Он бегал на лыжах, протаптывал первые тропы в окрестных полях, лесах, словно метил, трассировал незнакомое пространство. Любовался на сосновый огнедышащий бор в стуках дятла. На блестевшую лосиную лежку с подломанным, омертвелым болотным цветком. Вечером вернулся в избу. И пока катились по стенам и гасли последние румяные яблоки солнца и изъеденный капелью сугроб зеленел и искрился, как груда драгоценной посуды, он разводил печурку. Неумело пытался разжечь огонь. Печка чадила, не давалась. Дым густо и зло валил в избу. И чудилось: в клубах дыма, язвительно-желтый, летает старик, гонит его вон из жилища. Не раздув огня, улегся спать, укутавшись в овчинный тулуп. И, проснувшись на грани угарного обморока, успел дошагать до тяжелой двери. Толкнул и упал без чувств в сени. Приходил в себя от морозного, чисто-жгучего воздуха. Поднялся с колотящимся сердцем. На ощупь возвращался в избу. Померещилось: в осколке висящего зеркала сверкнула улыбка уморившего его старика.
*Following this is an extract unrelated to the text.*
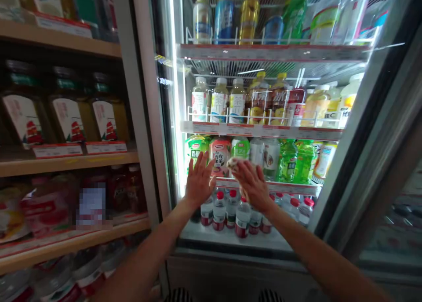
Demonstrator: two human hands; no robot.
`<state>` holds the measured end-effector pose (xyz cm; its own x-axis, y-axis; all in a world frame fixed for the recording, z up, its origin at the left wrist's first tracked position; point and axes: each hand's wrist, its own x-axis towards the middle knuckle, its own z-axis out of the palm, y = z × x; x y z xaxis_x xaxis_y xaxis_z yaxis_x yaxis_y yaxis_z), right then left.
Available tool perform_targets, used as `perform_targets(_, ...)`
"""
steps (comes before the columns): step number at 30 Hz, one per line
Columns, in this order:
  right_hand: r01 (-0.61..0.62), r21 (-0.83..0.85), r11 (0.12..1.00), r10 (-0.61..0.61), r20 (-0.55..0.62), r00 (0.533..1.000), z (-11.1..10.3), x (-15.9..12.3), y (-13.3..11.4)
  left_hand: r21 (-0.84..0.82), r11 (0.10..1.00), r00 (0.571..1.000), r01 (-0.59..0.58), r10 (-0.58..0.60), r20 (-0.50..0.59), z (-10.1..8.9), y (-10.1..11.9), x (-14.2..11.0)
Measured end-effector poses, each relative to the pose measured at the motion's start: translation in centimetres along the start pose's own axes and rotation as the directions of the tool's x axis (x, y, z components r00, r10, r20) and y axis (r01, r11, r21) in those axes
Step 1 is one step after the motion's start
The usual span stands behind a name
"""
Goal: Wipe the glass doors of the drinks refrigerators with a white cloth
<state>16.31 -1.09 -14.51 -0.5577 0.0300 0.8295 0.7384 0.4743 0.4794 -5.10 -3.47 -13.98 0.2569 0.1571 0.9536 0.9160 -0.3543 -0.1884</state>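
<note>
Both of my arms reach into an open drinks fridge. My left hand [198, 179] is open, fingers spread, in front of a green-labelled bottle [195, 149] and a pink-labelled bottle [220, 156] on the third shelf [290, 187]. My right hand [252, 183] is closed on a small pale cloth [233, 163] held at the shelf's front edge, by the green-capped bottle [240, 148]. Below my hands stand red-capped water bottles [219, 210].
The fridge door [376, 130] stands open at the right. Higher shelves hold tea bottles [219, 100] and cans [224, 18]. At the left, wooden shelves [66, 163] carry dark jars [67, 110] and packaged goods. The fridge base [231, 267] is low in front.
</note>
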Motion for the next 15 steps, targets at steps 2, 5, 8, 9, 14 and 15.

С той зимы потекли непрерывные драгоценные годы, связанные с посещением избы, то краткие, на воскресенья наезды, то недели и месяцы, с таянием блестящих снегов, когда на дальних буграх среди белизны и сверкания вдруг обнажались желтые проседи, проступали посреди стерни, бело-голубые последние снега исчезали, превращались в гремящий бурный овраг, в текущую, хватающую за сапоги дорогу, в первые цветы. Бурый сорный склон внезапно становился лиловым от дрожащих, благоухающих, ветрено-нежных хохлаток, таящих в земле крохотные сахарно-сочные клубеньки. Смена цветов. Огненно-желтый мир от вспыхнувших одуванчиков, их господство, их празднество, и после ночами все горело под веками, дочь в золотистом венке, у сыновей в руках лучистые желтые звезды, и на губах горьковатый вкус исчезнувшего майского дня. Синева от гераней, вероник, колокольчиков, горячие, обрызганные синим опушки. Им на смену белые пенные ромашки, тысячелистники, дудники. И по склону над водой у тропы — красные, липкие, оставшиеся для него безымянными цветы, которые жена нарекла богатырскими. В таких цветах, утверждала она, двигались по степи богатырские кони, и тяжелый витязь окунал в цветы копье, оставлял в них долгий примятый след. Ясность осенних, холодно-солнечных дней, когда озеро яркое, синее, даль прозрачна в озаренных лесах, черно-синие ели, красные купы осин, нимбы берез, и он идет по дороге, обредая палые красные листья, в каждом из которых крохотное водяное зеркальце, отразившее осень. Первый заморозок, когда в забытом ведерке хрупкая корочка льда с вмороженным пузырьком. Ломая ее, прожигая касанием рук, вдруг поднял голову, и плавный курлыкающий, пульсирующий строй журавлей долго летел над избой, перестраивался, волновался, и пока пролетал, все таяла, стекала в руках первая льдинка. Глухие ночные снегопады, когда заваливало пути и дороги, и кровля, принимая тяжкую ношу, чуть слышно стонала, и лежишь в холодеющей избе, теряющей дневное тепло, вспоминаешь: ведь еще недавно здесь бегали дети, бабушка дремала в кресле, на спинке висит ее зеленый халатик, на столе валяется Васенькин, сделанный из пера, поплавок. И над всем — огромный, осыпающий снег зимы.